3. Cek Hasil Fermentasi

Cara sukses berikutnya dalam budidaya ikan lele organik adalah melakukan pengecekan dari hasil fermentasi kompos yang telah dibuat sebelumnya. Untuk mengetahui berhasil atau tidaknya, apabila tercium aroma tidak sedap akibat terjadinya pembusukan serta telah menghasilkan mikroorganisme.

Selain itu, gas metana merupakan salah satu bukti bahwa hasil dari fermentasi pupuk kompos bisa dipastikan telah sukses. Langkah berikutnya adalah berikan air pada kedalaman 40 cm lalu tunggulah hingga 1 minggu. Jika sudah, tambahkan tingkatan air sekitar 15 cm dalam kurun waktu 2 minggu.

4. Pemilihan Bibit

Setelah Anda menyelesaikan tahap pembuatan hingga pengelolaan kolam serta fermentasi pupuk kompos langkah berikutnya adalah pemilihan bibit terbaik. Dalam hal ini diperlukan kecermatan agar mendapatkan hasil bagus dan berkualitas, karena akan mempengaruhi keuntungan nantinya.

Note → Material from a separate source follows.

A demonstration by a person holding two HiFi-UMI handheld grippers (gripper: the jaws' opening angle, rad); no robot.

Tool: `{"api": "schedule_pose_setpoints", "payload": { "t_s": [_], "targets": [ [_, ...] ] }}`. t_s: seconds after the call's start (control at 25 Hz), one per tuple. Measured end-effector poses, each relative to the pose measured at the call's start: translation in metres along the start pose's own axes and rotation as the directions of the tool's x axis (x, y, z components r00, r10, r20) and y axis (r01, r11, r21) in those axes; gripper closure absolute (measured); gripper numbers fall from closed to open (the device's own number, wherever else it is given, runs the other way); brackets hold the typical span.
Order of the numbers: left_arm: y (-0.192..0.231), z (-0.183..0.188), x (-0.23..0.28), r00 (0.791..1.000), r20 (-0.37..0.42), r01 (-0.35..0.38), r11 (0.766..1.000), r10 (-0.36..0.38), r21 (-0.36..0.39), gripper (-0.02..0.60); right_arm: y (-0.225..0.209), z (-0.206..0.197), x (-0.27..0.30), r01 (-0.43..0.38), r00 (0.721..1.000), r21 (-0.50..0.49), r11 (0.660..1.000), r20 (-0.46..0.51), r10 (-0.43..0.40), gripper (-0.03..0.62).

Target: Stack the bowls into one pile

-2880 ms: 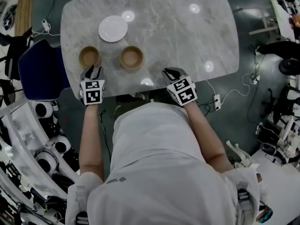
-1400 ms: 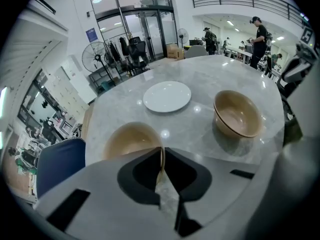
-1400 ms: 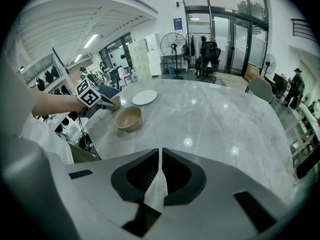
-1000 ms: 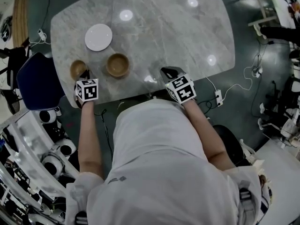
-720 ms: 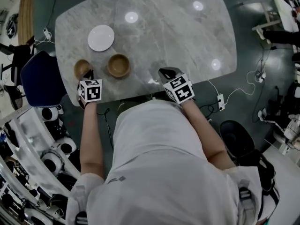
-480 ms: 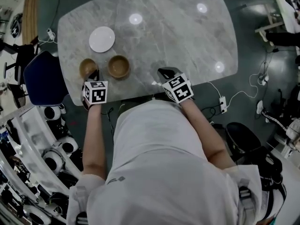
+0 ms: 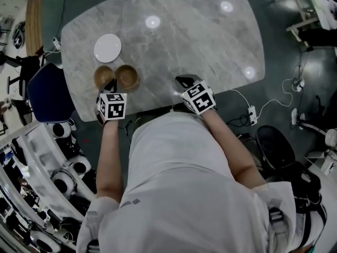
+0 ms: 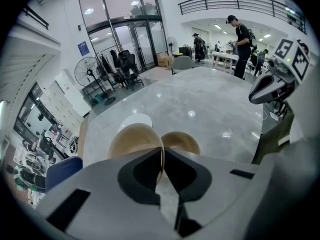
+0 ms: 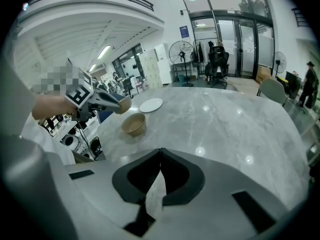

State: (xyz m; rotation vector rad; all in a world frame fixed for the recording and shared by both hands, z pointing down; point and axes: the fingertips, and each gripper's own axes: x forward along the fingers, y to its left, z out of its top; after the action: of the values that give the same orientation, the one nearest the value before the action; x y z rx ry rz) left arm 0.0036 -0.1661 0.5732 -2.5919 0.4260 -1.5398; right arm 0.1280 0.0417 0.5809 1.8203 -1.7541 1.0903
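Note:
Two wooden bowls are in play. My left gripper is shut on the near rim of one wooden bowl and holds it tilted a little above the marble table. In the left gripper view the thin rim sits clamped between the jaws of that gripper, with the held bowl to the left. The second wooden bowl stands on the table just right of it, almost touching. My right gripper hovers at the table's near edge, shut and empty.
A white plate lies on the table beyond the bowls. A blue chair stands off the table's left edge. Cables and a power strip lie on the floor to the right. People stand far behind the table in the left gripper view.
My left gripper has risen and moved right with the bowl in it, bringing that bowl next to the second one. The right gripper has stayed put.

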Motion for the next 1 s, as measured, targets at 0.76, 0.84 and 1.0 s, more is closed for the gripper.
{"api": "schedule_pose_setpoints", "payload": {
  "t_s": [0.76,0.84,1.0],
  "targets": [
    [-0.071,0.009,0.034,0.998,-0.052,0.048,0.999,-0.047,0.005,0.560,-0.057,-0.054,-0.042,0.040,0.998,0.024,0.999,-0.058,-0.039,0.582],
    [-0.075,0.009,0.038,0.997,-0.056,0.056,0.998,-0.056,0.005,0.560,-0.061,-0.058,-0.044,0.050,0.997,0.028,0.998,-0.060,-0.048,0.582],
    [-0.077,0.007,0.046,0.996,-0.062,0.067,0.998,-0.067,0.005,0.555,-0.065,-0.062,-0.047,0.061,0.996,0.026,0.998,-0.059,-0.060,0.582]
  ]
}}
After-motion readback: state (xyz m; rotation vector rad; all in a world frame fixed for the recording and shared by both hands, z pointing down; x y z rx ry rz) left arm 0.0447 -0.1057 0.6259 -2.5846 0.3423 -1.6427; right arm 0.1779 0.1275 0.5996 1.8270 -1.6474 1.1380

Ada beberapa hal yang harus Anda ketahui mengenai jenis bibit ikan lele organik terbaik. Mulai dari melihat tingkat kesehatannya, nafsu makan sangat tinggi serta tidak ada cacat sedikitpun. Selain itu, tidak sedang dalam kondisi sakit, gerakannya lincah hingga memiliki warna segar atau tak pucat.

5. Penebaran Benih

Apabila bibit telah dalam kondisi siap serta kolam air organik sudah matang, lalu langkah berikutnya adalah penebaran bibit. Agar ikan lele tersebut dapat beradaptasi dengan kolam, maka biarkanlah ikan keluar dari wadahnya serta bergerak sendiri namun pastikan kolam terbuka.

Dalam kondisi ini, Anda harus sangat berhati-hati dalam melakukan prosesnya. Hal tersebut dikarenakan, bibit ikan lele masih cukup sensitif atas perilaku dan juga lingkungan barunya. Untuk waktu yang tepat penebaran dilakukan yaitu diantara jam 19.00 WiB atau 07.00 WiB.

Itulah tadi pembahasan ikanesia mengenai beberapa cara sukses budidaya ikan lele organik yang bisa Anda terapkan. Terlepas dari penjelasan diatas, masih ada proses lainnya dan harus dilakukan yaitu memahami cara memeliharanya seperti memberi pakan hingga masa panen.